Janeiro Tucker OBE

Personal information
- Full name: Janeiro J Tucker
- Born: 15 March 1975 (age 51) Bermuda
- Batting: Right-handed
- Bowling: Right-arm medium
- Role: All-rounder

International information
- National side: Bermuda (2006–2019);
- ODI debut (cap 10): 17 May 2006 v Canada
- Last ODI: 8 April 2009 v Netherlands
- T20I debut (cap 28): 19 October 2019 v PNG
- Last T20I: 26 October 2019 v Netherlands

Career statistics
| Competition | ODI | T20I | FC | LA |
| Matches | 26 | 5 | 8 | 56 |
| Runs scored | 496 | 94 | 336 | 1080 |
| Batting average | 19.84 | 23.50 | 28.00 | 22.50 |
| 100s/50s | 0/1 | 0/1 | 1/1 | 1/4 |
| Top score | 52 | 50* | 123 | 132 |
| Balls bowled | 819 | 42 | 400 | 1912 |
| Wickets | 13 | 1 | 5 | 33 |
| Bowling average | 53.92 | 62.00 | 45.60 | 48.48 |
| 5 wickets in innings | 0 | 0 | 0 | 0 |
| 10 wickets in match | 0 | 0 | 0 | 0 |
| Best bowling | 2/23 | 1/16 | 3/29 | 3/29 |
| Catches/stumpings | 9/– | 1/– | 7/– | 16/– |
- Source: ESPNcricinfo, 21 December 2024

= Janeiro Tucker =

Bermudian cricketer (born 1975)

Janeiro J Tucker (born 15 March 1975) is a Bermudian former cricketer, who played 26 One Day Internationals and five Twenty20 Internationals for his country.

==Career==
Tucker's first top-level domestic cricket came in 1996-97, when he played for Bermuda against the Windward Islands in the List A Shell/Sandals Trophy, taking 1-45 and scoring three runs.

Tucker played a full part in Bermuda's 2005 ICC Trophy campaign in July of that year, as they claimed third place in the competition, averaging 46.40 with the bat including scoring 132 against the USA at The Lawn, Waringstown. The following month he made a century on his first-class debut, scoring 123 in the second innings against Canada in the ICC Intercontinental Cup.

He captained the Bermudian cricket team in their first ever One Day International when they played Canada on 17 May 2006; Tucker took 2/29 off nine overs and scored 17 as Bermuda won by three wickets.

Tucker was selected as part of Bermuda's squad for the 2012 ICC World Twenty20 Qualifier.

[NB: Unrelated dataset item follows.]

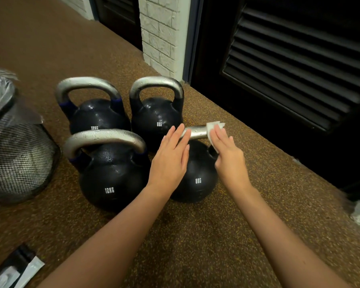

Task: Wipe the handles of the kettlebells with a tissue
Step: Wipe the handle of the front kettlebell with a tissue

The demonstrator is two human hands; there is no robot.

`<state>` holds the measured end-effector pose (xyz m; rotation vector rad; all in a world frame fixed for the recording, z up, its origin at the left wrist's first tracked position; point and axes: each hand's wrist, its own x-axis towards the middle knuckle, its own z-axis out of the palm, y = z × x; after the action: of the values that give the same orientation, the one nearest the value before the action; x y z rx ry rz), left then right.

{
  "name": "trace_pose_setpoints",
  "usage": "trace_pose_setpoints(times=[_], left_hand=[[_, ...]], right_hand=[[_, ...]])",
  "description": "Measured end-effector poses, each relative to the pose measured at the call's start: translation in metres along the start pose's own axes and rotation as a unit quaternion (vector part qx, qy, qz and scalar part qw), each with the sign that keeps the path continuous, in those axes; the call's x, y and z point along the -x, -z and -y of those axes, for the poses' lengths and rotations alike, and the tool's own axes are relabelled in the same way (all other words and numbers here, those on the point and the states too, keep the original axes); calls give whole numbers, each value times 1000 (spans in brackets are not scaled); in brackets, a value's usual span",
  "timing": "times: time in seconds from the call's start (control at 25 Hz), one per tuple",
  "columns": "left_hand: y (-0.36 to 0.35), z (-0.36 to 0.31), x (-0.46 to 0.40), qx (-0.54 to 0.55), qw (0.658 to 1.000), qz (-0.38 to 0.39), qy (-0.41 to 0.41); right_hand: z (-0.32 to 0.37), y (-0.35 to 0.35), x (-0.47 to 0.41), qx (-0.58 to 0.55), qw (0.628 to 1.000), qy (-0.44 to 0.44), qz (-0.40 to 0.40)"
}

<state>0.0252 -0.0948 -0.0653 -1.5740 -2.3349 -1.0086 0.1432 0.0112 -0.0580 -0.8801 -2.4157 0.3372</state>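
Several black kettlebells with silver handles stand on the brown floor. The near right one, marked 8KG (195, 179), has its handle (197, 132) under both my hands. My left hand (170, 156) lies flat with straight fingers on the handle's left end. Straight fingers of my right hand (227, 150) press a white tissue (213, 129) against the handle's right end. A near left 12KG kettlebell (110, 175) shows water drops on its handle. Behind stand another 12KG (96, 115) and another 8KG kettlebell (156, 117).
A black mesh bin (15, 146) with a plastic liner stands at the left. A dark packet with white edges (15, 269) lies at the bottom left. Dark louvred doors (289, 65) and a white brick pillar (160, 34) close off the right and back.
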Motion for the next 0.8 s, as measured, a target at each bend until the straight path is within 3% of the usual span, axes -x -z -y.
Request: trace_pose_setpoints(times=[0.12,0.32,0.52,0.8], left_hand=[[-1,-1,0,-4,1000,1,0],[0,0,0,-1,1000,-5,-4],[1,-2,0,-2,1000,-7,1],[1,-1,0,-7,1000,-5,-1]], right_hand=[[3,-2,-14,-2,999,-37,-5],[8,-7,5,-1,1000,3,6],[-3,-3,-2,-1,999,-47,-21],[4,-9,15,16,1000,17,-3]])
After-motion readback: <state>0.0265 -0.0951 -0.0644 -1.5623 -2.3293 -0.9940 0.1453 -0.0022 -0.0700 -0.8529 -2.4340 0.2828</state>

In April 2018, he was named in Bermuda's squad for the 2018 ICC World Cricket League Division Four tournament in Malaysia. In September 2019, he was named in Bermuda's squad for the 2019 ICC T20 World Cup Qualifier tournament in the United Arab Emirates. Tucker made his Twenty20 International debut against Papua New Guinea, on 19 October 2019.

==Personal life==
In 2019, Tucker was awarded an OBE for services to sport. His father, John, also played cricket for Bermuda.